If designing a traditional business model is like planning and building a house, designing an ecosystem is more like developing a whole residential district: more complex, more players to coordinate, more layers of interaction and unintended emergent outcomes.
What makes ecosystem design distinctive is that it requires a true system perspective. It is not sufficient to design the value creation and delivery model; the design must also explicitly consider value distribution among ecosystem members. This is further complicated by the limited hierarchical control in an ecosystem and the need to convince partners to participate, which poses specific governance challenges. And ecosystems exhibit strategic challenges not found in other governance models, such as how to solve the chicken-or-egg problem of creating a critical mass of partners and customers during launch and how to build a scalable and defendable model.

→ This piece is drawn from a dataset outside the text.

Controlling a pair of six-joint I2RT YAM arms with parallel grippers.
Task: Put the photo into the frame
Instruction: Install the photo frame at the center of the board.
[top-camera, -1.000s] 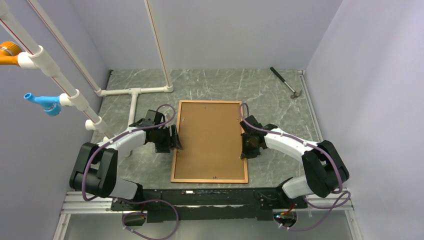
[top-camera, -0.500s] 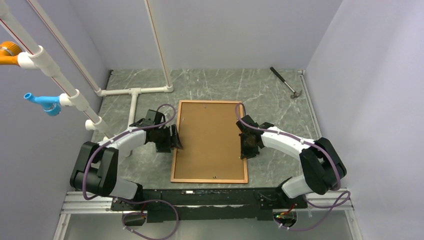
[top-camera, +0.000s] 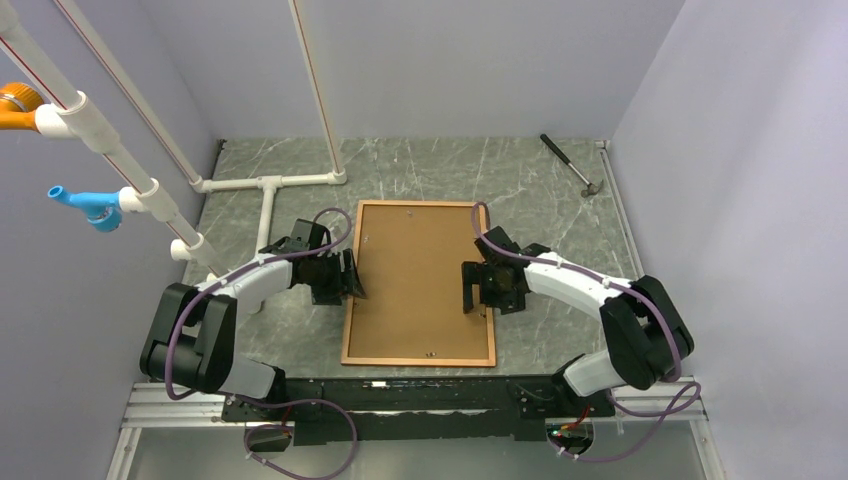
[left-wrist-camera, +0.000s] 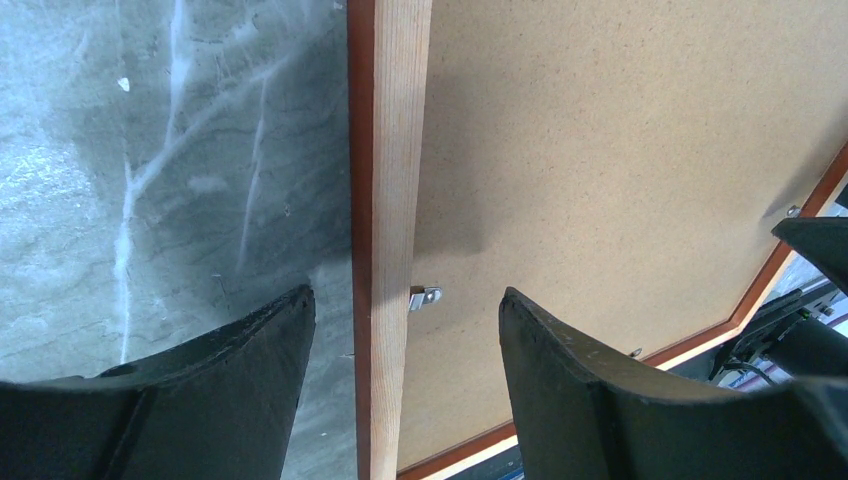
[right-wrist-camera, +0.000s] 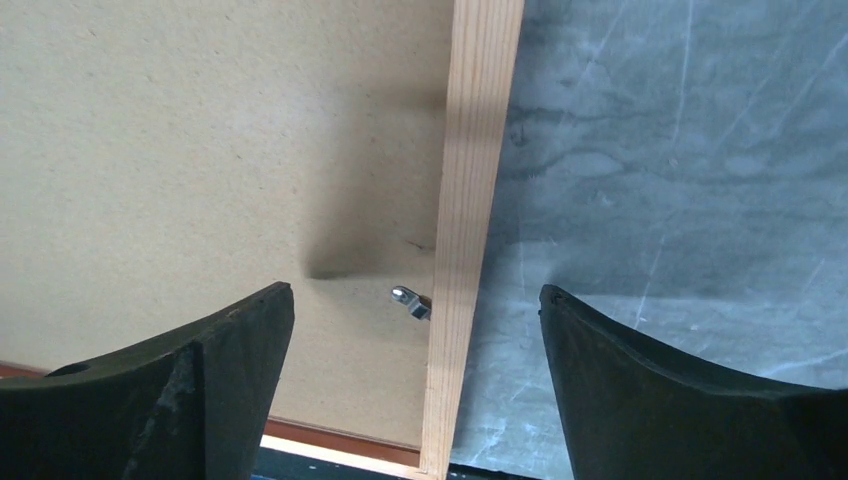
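Where it lies flat mid-table, back up, frame (left-wrist-camera: 392, 150) holds fibreboard backing panel (top-camera: 420, 280). Left gripper (left-wrist-camera: 405, 300), right gripper (right-wrist-camera: 415, 292): jaws wide, each straddling a side rail. Hammer (top-camera: 572, 165) far right; PVC pipe (top-camera: 268, 205) left.

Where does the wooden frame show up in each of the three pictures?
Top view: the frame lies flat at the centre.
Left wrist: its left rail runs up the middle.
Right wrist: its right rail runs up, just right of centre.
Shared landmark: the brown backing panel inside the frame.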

Moreover, business ecosystems, similar to residential districts, cannot be entirely planned and designed—they also emerge. This adaptability is actually one of their major strengths. However, there are some key design choices you need to get right in order to increase the odds of success. These design choices are not independent; they must be consistent with one another and offer a coherent overall configuration. Based on an analysis of more than 100 successful and failed ecosystems across sectors and geographic markets, we find that the ecosystem design challenge can be addressed by working through six sequential questions (see Exhibit 1):
- What is the problem that you want to solve?
- Who needs to be part of your ecosystem?
- What should be the initial governance model of your ecosystem?
- How can you capture the value of your ecosystem?
- How can you solve the chicken-or-egg problem during launch?
- How can you ensure evolvability and the long-term viability of your ecosystem?